--- Material shown Enclosed Below ---
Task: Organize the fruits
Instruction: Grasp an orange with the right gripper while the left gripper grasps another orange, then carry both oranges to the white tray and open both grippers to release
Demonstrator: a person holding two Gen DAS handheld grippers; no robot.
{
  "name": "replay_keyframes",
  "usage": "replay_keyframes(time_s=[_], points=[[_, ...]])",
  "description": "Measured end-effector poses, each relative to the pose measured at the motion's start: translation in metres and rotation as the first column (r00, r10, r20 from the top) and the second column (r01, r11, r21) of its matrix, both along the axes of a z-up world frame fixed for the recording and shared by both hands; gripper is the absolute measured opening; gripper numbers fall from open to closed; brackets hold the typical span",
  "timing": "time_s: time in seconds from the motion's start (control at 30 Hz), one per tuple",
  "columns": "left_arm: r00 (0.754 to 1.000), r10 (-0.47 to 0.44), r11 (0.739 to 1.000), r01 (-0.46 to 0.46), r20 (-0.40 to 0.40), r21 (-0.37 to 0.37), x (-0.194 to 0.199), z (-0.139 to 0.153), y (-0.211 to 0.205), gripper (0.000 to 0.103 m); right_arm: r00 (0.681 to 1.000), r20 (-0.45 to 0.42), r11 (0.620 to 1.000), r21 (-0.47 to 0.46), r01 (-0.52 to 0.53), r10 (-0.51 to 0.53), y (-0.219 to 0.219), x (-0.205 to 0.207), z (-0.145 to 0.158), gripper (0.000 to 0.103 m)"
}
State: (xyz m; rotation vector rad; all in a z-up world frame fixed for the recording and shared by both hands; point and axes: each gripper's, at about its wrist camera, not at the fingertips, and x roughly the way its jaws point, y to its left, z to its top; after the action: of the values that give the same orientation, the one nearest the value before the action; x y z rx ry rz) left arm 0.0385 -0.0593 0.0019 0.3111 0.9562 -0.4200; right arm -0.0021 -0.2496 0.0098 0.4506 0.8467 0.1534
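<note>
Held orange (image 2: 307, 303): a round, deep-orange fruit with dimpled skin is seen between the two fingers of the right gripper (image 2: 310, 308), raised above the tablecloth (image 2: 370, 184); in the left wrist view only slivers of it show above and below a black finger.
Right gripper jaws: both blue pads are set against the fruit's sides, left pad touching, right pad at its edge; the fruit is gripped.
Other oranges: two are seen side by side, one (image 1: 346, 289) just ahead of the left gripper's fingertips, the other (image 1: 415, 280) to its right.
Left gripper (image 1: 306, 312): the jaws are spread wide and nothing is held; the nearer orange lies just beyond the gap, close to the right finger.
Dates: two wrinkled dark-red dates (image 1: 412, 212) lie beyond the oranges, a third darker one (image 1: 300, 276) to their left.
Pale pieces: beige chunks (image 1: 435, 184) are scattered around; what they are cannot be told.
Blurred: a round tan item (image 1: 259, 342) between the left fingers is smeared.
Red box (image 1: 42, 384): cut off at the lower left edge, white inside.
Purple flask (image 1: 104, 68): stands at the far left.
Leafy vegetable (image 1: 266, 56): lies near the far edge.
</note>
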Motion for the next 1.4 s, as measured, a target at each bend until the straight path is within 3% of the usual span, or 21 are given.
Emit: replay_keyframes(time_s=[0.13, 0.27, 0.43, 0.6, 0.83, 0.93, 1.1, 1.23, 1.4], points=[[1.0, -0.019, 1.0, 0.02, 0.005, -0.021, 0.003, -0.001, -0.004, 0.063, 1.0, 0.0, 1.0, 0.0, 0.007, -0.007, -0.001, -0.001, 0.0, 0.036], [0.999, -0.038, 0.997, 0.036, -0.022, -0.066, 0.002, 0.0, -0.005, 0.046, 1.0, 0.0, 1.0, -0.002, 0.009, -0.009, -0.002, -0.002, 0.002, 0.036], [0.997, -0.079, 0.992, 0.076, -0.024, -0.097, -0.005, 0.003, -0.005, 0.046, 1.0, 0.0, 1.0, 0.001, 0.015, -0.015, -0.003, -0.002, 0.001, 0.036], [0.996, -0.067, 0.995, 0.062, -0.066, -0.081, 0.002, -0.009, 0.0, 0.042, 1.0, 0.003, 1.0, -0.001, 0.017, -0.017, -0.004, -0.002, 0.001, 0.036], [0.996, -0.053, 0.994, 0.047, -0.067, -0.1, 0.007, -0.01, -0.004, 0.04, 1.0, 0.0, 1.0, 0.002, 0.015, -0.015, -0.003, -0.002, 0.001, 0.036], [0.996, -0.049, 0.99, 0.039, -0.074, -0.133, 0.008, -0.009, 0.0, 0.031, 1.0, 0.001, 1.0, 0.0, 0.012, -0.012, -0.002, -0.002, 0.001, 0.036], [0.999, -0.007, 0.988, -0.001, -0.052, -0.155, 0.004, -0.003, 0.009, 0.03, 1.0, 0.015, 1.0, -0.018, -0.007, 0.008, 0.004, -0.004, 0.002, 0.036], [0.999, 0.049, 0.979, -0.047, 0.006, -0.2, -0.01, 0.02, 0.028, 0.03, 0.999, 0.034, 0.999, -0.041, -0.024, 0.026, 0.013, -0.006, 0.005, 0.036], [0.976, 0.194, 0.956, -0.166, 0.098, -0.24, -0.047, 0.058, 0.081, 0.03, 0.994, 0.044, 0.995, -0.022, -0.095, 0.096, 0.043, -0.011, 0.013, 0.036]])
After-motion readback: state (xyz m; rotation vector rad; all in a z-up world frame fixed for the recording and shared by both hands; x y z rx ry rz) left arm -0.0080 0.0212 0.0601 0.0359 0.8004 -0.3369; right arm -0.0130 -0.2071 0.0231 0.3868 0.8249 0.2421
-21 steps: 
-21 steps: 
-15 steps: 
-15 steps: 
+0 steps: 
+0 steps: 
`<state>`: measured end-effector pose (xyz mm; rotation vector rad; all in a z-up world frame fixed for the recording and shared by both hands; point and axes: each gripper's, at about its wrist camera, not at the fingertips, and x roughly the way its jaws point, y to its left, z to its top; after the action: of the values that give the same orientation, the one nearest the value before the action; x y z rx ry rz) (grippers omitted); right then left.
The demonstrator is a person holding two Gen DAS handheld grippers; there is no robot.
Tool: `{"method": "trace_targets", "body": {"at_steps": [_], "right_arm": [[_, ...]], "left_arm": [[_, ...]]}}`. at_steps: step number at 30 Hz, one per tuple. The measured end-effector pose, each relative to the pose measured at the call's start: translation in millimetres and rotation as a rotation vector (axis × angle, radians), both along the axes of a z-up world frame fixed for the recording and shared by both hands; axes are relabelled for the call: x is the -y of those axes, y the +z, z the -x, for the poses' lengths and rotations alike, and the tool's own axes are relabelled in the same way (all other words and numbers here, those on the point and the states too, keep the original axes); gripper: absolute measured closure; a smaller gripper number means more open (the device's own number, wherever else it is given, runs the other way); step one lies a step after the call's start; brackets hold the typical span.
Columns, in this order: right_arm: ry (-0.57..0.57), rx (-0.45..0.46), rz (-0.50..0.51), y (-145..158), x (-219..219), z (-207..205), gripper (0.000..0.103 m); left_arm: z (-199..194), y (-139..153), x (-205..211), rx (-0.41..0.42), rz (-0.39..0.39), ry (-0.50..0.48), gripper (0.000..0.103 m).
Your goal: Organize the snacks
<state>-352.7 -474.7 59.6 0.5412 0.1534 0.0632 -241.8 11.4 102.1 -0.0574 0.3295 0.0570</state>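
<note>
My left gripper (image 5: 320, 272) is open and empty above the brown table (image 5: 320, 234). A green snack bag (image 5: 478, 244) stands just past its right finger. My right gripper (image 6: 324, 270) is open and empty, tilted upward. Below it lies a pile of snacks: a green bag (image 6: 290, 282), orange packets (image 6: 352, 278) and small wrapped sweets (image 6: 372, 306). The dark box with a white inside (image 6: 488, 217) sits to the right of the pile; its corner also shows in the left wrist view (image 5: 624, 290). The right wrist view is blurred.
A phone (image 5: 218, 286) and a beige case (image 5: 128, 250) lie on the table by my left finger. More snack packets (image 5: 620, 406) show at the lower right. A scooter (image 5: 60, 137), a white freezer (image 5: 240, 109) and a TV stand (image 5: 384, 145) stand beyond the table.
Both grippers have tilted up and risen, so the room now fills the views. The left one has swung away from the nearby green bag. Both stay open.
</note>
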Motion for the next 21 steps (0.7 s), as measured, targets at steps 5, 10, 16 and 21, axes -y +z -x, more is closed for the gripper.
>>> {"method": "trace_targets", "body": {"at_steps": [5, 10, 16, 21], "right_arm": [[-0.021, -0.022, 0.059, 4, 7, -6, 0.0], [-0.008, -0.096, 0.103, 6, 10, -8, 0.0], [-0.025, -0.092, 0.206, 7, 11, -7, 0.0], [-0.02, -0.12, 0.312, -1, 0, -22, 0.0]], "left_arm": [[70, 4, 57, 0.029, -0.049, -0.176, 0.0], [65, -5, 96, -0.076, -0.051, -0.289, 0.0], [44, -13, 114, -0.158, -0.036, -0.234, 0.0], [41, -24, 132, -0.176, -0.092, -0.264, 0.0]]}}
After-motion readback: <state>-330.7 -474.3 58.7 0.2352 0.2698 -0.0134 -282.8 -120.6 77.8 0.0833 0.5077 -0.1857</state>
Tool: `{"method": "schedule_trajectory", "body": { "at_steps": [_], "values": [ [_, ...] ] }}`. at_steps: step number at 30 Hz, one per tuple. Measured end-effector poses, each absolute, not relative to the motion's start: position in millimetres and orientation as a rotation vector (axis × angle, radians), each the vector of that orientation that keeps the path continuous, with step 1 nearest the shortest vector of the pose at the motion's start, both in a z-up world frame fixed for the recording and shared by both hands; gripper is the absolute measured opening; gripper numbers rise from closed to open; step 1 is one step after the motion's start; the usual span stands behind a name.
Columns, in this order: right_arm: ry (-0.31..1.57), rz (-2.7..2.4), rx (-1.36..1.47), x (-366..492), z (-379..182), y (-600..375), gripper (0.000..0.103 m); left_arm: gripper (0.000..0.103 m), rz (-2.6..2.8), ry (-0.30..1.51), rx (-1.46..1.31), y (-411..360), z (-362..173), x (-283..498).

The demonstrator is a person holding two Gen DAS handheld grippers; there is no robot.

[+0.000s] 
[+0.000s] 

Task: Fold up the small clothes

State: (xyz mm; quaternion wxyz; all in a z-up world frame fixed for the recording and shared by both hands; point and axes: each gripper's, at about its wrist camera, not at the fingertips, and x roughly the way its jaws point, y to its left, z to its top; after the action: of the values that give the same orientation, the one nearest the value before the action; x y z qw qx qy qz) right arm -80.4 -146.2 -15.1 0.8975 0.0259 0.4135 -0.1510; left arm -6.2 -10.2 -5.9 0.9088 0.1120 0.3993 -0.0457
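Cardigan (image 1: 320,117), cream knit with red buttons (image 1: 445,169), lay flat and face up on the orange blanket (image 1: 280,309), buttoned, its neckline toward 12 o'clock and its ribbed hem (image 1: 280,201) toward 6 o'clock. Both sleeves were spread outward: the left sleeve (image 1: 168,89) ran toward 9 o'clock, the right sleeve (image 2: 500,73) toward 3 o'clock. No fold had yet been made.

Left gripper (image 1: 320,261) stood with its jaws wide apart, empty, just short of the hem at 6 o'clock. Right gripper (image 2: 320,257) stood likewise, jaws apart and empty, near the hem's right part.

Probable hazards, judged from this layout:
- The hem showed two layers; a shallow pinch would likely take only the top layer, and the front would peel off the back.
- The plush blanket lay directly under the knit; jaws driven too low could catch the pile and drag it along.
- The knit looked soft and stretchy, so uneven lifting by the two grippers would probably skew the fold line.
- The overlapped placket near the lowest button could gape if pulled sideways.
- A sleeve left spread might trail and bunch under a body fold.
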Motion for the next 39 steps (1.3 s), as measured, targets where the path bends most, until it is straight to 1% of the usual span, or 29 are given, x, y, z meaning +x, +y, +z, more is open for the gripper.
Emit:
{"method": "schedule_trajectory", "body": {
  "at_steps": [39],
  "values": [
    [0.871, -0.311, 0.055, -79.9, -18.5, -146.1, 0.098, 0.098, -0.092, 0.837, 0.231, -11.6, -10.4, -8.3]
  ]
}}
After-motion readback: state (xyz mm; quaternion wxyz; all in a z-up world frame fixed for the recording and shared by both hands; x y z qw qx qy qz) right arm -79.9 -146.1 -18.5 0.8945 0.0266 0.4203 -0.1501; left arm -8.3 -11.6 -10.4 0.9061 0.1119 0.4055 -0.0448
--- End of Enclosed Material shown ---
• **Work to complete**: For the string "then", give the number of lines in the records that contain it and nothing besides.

• **Exercise solution**: 2